Losses fell below $100 million in May.

CertiK data shows that crypto-related losses fell below $100 million in May. This marks the third month in 2026 that losses have fallen below this level. Meanwhile, approximately $9.4 million of stolen funds were subsequently recovered or returned, further mitigating the actual financial impact.

DeFiLlama records show that there were 29 separate security incidents in May. Among them, phishing attacks caused losses of approximately $2.6 million.

Verus and THORChain suffered the largest losses.

The two largest incidents of the month occurred at Verus Protocol and THORChain. Verus Protocol suffered a loss of approximately $11.5 million due to an attack on its cross-chain bridge, while THORChain suffered an attack in mid-May, resulting in a loss of approximately $10.1 million.

Two more cross-chain-related incidents occurred at the end of May. Alephium Bridge suffered a loss of approximately $815,000, and Gravity Bridge suffered a loss of approximately $5.4 million. Both incidents were related to compromised private keys.

Code vulnerabilities account for about two-thirds of the losses.

In terms of causes, code vulnerabilities remain the most significant security weakness. Losses due to flaws in smart contract code and protocol implementation amounted to approximately $45 million, accounting for about 66% of total losses in May. Wallet and private key leaks were the second leading cause, resulting in losses of approximately $13.7 million.

Cross-chain bridges were the most concentrated target of attacks, accounting for approximately $28.6 million in losses that month, or about 42% of total losses. Decentralized finance protocols were the second most attacked category.

It reached a high level in recent years in April.

This decline occurred after the industry experienced a series of months of high losses.
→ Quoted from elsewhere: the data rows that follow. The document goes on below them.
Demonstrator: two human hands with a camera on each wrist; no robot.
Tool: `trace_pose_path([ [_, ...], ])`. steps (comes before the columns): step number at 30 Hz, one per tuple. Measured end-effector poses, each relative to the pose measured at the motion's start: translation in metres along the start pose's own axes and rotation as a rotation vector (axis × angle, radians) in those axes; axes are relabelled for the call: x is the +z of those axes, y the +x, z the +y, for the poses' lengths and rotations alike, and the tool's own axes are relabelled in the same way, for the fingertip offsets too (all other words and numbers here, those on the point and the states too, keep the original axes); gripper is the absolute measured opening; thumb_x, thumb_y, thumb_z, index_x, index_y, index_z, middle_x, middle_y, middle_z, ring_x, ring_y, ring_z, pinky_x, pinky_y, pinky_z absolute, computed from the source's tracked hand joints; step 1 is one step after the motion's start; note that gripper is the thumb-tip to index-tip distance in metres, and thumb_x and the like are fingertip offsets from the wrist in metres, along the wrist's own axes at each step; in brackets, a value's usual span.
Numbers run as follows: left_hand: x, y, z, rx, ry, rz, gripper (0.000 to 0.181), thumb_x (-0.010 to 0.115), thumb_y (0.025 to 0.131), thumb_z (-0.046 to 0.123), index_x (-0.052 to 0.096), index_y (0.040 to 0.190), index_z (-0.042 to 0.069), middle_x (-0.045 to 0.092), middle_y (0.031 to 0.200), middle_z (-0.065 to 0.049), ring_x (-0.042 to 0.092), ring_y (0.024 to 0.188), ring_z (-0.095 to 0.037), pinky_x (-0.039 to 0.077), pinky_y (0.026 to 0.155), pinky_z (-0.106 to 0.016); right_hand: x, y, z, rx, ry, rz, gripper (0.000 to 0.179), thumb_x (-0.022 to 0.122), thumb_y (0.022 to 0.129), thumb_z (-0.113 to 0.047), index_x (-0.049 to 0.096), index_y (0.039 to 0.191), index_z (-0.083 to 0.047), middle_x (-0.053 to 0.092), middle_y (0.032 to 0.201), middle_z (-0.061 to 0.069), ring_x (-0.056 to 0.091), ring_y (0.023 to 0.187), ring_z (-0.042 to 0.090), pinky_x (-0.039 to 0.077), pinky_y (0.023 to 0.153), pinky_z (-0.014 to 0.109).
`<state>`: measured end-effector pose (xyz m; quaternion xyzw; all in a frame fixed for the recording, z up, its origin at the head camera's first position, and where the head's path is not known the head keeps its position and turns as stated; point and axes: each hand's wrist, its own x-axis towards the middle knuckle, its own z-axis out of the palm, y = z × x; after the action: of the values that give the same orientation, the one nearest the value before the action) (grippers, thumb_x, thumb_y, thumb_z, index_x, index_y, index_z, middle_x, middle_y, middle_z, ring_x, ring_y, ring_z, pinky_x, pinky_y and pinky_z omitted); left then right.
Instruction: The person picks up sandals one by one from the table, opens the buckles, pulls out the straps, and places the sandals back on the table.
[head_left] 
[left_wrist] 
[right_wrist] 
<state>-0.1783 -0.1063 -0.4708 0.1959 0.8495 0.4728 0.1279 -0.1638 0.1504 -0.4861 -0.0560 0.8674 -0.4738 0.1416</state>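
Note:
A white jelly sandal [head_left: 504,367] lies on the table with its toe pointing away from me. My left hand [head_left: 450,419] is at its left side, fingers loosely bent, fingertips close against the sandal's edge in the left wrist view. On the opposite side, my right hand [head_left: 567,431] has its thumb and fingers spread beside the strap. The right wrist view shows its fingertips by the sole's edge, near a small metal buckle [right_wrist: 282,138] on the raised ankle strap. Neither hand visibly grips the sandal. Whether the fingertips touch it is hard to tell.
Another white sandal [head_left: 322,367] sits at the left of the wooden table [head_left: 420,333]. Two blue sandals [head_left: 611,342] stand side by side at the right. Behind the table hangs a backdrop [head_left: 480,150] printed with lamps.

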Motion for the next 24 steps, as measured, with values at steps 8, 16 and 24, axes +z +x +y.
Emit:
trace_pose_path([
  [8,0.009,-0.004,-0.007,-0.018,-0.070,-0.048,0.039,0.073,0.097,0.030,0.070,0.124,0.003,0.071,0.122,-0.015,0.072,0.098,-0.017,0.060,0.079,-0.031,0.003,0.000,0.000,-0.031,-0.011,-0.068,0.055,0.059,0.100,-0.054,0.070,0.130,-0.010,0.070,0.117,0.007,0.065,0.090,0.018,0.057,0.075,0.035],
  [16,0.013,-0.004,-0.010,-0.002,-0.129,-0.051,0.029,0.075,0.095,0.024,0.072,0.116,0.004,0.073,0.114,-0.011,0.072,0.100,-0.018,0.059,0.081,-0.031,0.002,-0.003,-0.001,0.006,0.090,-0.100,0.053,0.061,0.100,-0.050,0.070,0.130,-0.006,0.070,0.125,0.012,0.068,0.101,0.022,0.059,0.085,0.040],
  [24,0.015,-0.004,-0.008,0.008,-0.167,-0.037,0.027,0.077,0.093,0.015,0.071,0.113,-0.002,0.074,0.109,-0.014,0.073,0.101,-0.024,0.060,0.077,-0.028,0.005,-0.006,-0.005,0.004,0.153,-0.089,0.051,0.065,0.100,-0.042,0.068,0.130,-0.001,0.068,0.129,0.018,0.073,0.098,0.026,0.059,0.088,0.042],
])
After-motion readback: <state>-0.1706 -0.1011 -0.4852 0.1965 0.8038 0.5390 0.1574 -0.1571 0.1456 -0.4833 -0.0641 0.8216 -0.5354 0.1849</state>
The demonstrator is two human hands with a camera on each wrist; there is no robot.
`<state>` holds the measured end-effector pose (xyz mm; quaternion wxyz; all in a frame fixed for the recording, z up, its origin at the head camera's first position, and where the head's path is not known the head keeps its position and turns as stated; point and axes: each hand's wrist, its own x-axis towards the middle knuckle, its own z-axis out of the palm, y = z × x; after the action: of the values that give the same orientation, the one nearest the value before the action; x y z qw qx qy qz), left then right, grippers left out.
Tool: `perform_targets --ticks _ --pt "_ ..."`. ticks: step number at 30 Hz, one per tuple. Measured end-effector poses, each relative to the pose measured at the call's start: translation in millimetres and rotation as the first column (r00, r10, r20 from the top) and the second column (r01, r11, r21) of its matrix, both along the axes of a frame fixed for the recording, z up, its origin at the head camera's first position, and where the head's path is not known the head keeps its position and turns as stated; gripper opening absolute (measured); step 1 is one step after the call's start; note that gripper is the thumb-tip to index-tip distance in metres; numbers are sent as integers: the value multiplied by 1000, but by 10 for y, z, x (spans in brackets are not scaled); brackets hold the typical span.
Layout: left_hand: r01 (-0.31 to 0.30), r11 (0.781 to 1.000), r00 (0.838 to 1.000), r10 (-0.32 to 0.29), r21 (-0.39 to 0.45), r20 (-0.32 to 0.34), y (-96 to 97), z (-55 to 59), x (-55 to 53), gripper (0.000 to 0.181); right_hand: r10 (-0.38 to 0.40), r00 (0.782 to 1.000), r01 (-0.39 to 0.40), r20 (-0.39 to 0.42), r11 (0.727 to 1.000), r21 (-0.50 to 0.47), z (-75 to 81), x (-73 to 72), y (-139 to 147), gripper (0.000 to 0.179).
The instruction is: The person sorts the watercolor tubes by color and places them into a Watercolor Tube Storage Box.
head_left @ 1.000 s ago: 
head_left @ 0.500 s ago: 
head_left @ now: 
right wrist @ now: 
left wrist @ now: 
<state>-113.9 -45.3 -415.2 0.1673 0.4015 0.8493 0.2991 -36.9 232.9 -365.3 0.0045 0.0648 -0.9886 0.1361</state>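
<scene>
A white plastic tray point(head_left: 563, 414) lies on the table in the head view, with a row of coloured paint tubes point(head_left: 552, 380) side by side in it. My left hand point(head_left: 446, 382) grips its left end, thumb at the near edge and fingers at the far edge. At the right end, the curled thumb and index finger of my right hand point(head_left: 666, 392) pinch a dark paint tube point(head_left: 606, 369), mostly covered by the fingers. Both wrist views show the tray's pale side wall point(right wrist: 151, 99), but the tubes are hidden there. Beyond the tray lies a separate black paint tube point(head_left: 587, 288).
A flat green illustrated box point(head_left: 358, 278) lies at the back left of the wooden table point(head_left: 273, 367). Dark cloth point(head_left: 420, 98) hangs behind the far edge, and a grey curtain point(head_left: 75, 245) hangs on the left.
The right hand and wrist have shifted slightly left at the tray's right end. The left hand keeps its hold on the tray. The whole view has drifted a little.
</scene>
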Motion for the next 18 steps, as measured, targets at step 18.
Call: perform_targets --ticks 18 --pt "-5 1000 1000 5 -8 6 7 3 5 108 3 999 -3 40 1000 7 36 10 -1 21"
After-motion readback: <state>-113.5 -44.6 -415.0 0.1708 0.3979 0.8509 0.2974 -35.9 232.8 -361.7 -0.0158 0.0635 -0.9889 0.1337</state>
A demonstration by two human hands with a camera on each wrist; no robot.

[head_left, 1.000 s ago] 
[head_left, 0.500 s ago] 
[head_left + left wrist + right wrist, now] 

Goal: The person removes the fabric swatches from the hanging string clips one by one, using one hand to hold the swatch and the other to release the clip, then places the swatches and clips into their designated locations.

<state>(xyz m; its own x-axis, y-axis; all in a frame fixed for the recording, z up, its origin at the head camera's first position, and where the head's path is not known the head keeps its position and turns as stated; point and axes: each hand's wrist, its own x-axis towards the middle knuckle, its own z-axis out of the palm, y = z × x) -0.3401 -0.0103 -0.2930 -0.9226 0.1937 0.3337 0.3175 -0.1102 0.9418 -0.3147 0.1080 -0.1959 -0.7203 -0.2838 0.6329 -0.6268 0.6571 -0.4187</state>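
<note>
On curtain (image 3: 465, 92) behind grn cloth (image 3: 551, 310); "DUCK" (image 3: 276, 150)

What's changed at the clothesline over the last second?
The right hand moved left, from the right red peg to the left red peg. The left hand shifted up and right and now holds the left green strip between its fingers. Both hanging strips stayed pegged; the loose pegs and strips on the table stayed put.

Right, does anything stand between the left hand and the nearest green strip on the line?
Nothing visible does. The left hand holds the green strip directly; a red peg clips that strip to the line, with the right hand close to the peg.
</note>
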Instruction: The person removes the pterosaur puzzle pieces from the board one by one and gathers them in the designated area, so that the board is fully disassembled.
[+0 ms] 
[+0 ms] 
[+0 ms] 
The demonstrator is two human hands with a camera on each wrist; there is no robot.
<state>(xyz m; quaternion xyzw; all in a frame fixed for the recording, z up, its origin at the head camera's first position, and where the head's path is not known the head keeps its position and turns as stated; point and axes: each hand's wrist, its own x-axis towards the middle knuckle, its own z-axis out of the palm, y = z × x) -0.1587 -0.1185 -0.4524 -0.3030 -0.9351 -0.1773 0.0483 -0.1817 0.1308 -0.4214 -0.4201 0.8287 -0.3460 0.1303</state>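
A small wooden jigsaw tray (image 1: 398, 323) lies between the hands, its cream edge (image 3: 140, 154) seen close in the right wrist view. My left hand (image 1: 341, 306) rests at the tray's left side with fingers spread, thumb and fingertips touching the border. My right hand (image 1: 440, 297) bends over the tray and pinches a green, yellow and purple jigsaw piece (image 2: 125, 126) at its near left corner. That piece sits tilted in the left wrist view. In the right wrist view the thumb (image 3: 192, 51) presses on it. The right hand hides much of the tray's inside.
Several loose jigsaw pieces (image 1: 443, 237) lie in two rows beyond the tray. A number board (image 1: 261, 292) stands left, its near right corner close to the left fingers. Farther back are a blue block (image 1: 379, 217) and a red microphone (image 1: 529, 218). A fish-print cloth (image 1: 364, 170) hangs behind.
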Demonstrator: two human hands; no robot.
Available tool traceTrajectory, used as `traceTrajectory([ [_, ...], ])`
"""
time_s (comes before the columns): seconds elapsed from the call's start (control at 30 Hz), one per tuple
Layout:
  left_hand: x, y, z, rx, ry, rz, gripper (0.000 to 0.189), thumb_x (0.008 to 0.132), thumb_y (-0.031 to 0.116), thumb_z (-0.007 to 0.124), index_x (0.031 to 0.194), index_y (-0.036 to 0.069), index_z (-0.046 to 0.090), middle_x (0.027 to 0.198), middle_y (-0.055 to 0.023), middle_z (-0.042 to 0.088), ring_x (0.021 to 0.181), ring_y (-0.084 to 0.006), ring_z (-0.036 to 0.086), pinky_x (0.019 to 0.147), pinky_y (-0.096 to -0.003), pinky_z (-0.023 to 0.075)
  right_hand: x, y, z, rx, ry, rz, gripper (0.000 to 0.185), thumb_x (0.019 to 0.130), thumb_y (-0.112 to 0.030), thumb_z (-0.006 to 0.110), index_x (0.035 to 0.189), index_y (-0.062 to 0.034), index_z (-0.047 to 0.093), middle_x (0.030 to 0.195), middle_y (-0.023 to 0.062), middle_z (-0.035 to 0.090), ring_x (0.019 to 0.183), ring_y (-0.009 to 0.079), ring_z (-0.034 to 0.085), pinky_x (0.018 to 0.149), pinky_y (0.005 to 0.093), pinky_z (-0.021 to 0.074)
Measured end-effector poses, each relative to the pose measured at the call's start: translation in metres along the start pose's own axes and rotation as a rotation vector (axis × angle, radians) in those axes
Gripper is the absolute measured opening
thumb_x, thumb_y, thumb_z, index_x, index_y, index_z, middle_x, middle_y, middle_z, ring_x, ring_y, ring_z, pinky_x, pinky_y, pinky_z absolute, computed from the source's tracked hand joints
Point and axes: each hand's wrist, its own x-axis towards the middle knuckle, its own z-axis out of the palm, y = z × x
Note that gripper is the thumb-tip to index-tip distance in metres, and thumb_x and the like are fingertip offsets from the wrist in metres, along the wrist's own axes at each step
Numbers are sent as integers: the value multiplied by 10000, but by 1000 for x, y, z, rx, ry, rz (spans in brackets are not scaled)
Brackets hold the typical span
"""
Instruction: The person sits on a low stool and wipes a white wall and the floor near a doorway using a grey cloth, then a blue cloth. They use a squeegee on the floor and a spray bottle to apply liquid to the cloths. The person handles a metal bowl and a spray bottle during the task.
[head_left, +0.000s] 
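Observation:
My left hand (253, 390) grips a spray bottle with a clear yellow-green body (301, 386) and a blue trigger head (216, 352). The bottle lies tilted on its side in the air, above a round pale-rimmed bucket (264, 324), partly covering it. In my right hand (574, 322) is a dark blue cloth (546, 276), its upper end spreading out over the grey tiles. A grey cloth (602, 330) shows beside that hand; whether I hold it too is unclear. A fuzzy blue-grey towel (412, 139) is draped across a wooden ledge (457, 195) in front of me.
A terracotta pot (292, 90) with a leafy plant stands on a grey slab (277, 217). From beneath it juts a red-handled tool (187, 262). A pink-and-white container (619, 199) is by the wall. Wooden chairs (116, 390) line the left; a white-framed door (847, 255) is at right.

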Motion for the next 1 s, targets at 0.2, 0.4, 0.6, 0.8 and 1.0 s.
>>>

The report noted that, excluding the approximately $1.5 billion theft from Bybit in February 2025, April 2026 would be one of the most loss-making months since March 2022. The Kelp DAO attack, amounting to approximately $291 million, was a significant contributor to the high losses in April.

Researchers also noted an increase in malware threats developed using AI tools. During May, attackers began targeting crypto developers and AI engineers, including methods such as compromising software code repositories and manipulating AI coding assistants.